WhatToDoForBest · 22/07/2018 16:23

Ok, so this has been playing on my mind for sometime now, and I still can't make up my mind. So some advice would be helpful. I have one DD, I'm currently on maternity leave. I only plan on having DD, because I never thought about having kids just decided they weren't in my plan. DD wasn't planned, but she is very much loved and wanted.
Me and her father are now separated because he's a gigantic piece of shit man child, but that's not something I'll go into here!
After having a meeting with my employer, who I have worked with for nearly 11 years, full time 40-50 hour weeks, it was agreed I could go back to work part time. 5 days at 4 hours a day. I've agreed to this, it's fine, I would rather work 3 full days and have 2 days off, but I'm happy with this outcome too.

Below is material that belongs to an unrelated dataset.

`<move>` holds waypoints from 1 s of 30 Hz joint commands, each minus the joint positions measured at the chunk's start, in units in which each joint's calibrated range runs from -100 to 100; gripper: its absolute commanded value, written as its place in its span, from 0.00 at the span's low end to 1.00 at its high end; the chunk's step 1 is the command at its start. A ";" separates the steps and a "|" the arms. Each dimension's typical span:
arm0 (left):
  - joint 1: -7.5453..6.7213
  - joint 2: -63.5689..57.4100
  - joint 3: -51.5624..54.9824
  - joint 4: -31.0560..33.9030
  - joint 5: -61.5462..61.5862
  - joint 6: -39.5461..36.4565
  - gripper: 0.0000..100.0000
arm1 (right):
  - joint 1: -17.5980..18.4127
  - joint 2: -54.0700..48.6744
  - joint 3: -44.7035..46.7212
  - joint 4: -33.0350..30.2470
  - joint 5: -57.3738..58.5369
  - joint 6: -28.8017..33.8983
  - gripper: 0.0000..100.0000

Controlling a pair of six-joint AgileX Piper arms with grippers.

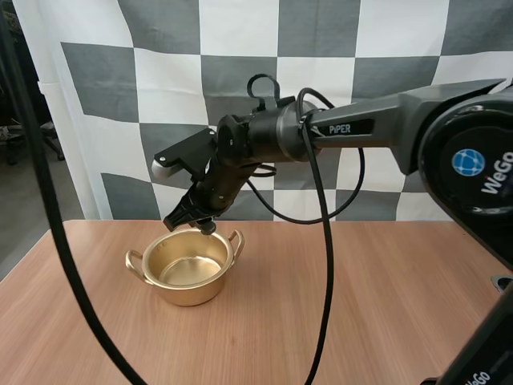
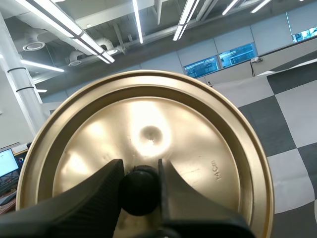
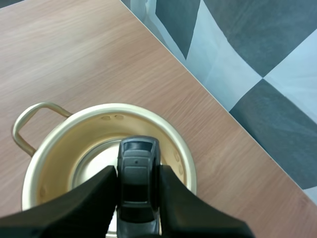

They have told me the hours I will be working and will absolutely not budge on them. Not at all. The hours are slap bang in the middle of the day, late morning start to mid-afternoon finishing. My problem is that nurseries and child care in my area won't allow this "split shift" pattern. They have morning and afternoon slots, and no option of a crossover, like the situation I am in. I have chased down every nursery and begged for a little bit of leeway, but to no avail. Local child minders seem to give the same answers too, due to activities they plan with other children in their care. I'm at a loss.
AIBU to think Would it be so bad if I just quit my job and stayed at home with my DD til she reaches school age, and then go back to work? I'm frustrated that this seems to be the only option I have, but also would love to be able to spend that time with her considering she will most likely be my only child. I have enough savings to keep us going for a while, but I do worry about that money running out!
Anyone else ever found themselves in this situation and managed to find another option that works? I'm open to suggestions!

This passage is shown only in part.